Lenovo and the reintroduction of switches and buttons


After my disastrous brushes with HP and Toshiba I finally bought a Lenovo laptop V330.  One problem … although the motherboard seems not to be totally messed up on this one and the component parts seem to have actually been assembled correctly … the camera appeared not to work.

After Ava Alexis had read the published manuals for several hours to very little avail as they appeared to be inaccurate or an information black hole we attempted to do a diagnostic on it and found that every time we switched the camera on through the software it switched its self off again.  So something else was conflicting and over-riding the software … after quite a bit of googleing eventually I read somewhere of a physical button on the exterior of the casing.  I couldn’t find it…
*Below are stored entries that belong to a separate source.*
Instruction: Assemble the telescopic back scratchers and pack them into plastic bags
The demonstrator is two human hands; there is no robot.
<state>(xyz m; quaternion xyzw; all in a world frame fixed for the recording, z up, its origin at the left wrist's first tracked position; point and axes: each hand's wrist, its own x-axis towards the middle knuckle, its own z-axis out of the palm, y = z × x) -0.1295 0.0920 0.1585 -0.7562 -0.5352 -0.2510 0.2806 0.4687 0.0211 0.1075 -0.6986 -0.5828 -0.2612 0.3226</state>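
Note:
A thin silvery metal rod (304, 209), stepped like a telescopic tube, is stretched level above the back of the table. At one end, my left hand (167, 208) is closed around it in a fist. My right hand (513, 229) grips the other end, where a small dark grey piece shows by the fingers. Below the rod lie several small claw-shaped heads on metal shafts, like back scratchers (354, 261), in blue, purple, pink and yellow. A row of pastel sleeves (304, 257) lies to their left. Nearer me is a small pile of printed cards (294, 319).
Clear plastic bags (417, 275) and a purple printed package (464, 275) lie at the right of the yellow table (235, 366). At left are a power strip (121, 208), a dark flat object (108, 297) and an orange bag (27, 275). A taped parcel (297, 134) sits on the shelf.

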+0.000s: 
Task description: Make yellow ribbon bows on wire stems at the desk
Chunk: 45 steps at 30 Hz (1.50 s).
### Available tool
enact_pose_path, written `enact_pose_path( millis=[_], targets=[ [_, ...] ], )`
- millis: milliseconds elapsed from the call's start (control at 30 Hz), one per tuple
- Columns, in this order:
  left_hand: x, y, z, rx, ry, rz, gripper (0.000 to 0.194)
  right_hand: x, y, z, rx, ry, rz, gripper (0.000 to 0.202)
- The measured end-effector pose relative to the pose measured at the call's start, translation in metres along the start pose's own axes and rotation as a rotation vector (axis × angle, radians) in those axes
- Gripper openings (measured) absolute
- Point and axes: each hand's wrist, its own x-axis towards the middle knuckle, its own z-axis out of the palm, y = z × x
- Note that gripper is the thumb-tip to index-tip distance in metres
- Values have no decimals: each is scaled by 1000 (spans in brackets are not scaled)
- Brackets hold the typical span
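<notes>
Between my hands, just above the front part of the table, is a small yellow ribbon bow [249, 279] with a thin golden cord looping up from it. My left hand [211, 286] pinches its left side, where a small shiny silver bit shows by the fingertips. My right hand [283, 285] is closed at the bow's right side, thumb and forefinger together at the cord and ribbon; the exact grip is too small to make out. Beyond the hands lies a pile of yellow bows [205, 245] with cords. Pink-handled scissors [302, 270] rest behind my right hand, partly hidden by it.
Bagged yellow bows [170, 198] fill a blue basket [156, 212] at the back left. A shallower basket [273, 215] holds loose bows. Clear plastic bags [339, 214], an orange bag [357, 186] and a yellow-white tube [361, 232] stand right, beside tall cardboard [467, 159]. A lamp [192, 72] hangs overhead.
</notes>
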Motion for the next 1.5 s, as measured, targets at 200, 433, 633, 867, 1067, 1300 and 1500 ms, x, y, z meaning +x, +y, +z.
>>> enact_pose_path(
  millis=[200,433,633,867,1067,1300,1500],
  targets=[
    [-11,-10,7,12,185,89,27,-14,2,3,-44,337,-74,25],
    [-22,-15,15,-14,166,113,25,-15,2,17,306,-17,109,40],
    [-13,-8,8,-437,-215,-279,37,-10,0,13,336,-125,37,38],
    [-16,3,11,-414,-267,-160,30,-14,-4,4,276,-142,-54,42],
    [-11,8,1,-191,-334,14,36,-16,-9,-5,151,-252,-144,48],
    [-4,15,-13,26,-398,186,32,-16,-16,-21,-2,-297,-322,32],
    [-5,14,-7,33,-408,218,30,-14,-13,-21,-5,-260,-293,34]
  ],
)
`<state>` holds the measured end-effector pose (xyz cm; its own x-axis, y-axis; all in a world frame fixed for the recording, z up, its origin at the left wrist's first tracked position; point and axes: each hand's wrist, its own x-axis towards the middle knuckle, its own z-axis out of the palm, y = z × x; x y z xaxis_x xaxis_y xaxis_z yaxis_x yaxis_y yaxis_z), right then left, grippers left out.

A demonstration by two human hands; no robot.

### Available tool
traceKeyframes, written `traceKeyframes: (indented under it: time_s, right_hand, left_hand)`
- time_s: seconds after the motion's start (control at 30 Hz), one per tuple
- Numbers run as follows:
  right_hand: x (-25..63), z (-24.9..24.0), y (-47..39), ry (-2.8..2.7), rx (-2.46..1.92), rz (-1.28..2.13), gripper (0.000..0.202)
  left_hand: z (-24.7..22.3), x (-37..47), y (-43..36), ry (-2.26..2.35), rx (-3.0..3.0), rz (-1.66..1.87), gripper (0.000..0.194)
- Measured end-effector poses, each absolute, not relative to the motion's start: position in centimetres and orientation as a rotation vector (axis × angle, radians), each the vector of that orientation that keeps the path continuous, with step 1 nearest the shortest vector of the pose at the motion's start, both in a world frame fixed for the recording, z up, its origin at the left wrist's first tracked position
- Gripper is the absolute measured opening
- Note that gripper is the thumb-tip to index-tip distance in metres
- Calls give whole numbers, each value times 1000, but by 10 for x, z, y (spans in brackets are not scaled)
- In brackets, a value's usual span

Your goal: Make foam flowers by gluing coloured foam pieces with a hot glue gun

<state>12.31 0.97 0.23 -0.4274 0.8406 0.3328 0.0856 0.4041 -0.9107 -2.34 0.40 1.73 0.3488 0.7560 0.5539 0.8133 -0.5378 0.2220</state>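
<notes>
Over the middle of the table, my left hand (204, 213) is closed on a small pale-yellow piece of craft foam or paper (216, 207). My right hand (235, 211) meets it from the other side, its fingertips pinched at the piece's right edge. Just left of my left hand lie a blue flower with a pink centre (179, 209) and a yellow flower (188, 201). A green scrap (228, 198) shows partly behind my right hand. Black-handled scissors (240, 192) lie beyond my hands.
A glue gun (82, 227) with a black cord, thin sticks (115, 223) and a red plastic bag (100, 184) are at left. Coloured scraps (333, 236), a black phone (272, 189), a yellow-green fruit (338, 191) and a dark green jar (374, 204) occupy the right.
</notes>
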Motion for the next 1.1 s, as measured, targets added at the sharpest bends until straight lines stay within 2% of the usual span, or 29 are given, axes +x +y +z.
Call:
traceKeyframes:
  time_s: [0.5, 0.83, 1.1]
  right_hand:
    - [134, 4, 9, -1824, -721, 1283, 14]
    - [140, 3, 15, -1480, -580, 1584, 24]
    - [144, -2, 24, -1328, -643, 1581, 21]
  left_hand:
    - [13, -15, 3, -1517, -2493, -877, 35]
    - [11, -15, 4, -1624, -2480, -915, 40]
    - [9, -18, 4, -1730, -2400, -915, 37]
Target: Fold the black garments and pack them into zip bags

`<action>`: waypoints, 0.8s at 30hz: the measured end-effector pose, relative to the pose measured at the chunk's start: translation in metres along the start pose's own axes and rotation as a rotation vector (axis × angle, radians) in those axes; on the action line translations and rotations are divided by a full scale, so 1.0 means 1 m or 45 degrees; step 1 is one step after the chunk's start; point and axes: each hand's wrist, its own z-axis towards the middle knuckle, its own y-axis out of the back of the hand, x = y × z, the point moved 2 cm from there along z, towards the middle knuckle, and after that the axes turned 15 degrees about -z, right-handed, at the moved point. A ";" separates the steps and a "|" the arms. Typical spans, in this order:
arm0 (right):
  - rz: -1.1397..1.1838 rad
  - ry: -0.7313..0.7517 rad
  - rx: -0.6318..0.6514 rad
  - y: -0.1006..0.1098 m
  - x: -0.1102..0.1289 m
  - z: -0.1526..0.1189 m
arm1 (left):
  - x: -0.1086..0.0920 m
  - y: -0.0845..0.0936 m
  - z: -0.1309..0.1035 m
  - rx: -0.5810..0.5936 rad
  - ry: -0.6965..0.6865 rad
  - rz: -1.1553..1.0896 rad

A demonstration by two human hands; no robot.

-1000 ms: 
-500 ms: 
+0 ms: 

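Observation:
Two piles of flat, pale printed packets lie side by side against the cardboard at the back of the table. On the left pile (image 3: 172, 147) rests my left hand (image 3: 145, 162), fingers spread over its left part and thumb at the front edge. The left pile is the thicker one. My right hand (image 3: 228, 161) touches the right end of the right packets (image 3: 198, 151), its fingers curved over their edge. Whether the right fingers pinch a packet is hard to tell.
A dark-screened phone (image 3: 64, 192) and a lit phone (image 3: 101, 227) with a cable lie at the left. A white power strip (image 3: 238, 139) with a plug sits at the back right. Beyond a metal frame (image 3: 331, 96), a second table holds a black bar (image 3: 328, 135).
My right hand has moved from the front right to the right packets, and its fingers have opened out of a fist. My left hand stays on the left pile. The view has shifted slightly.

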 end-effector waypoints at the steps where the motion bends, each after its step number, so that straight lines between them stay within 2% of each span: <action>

And then I looked at the camera its self … and … it is the physical switch – when you slide it left the camera’s off and when you slide it right the cameras on.  Such a shame no one thought to put this information in the manual… but then as we know computers these days are made by throwing all the items in a box as fast as possible and presumably the manuals are constructed in the same casual manner.

After this I ruminated on the mystery of buttons … and the days when it was all button and switches.  There should be more buttons.  Ideally that go click.  Our first colour television in the 1980s was the one of the first appliances to eschew buttons… having instead some kind of panel on the front that claimed to be powered by body heat but I suspected was actually activated by sweat.  Since then it’s all been downhill.  As though machines are designed to avoid even the idea that we should ever have to do as much work as pressing a button ever … when surely telling Alexa to switch your lights on and off is actually more work than pressing a switch ever could be.  And smartphone touchscreens encrusted with dead skin cells and smeared with sweat are actually pretty gross...

Of course switches wear out which is one reason manufacturers eschew them.  My dad had a music centre which after several years would crackle like the electric chair for 10 minutes after being switched on … but they were still fun.

Anyway if you too can’t cope with the fact no one bothered to put in the manual that the Lenovo V330 camera is also a button then hopefully this post will help you in keeping your hair in…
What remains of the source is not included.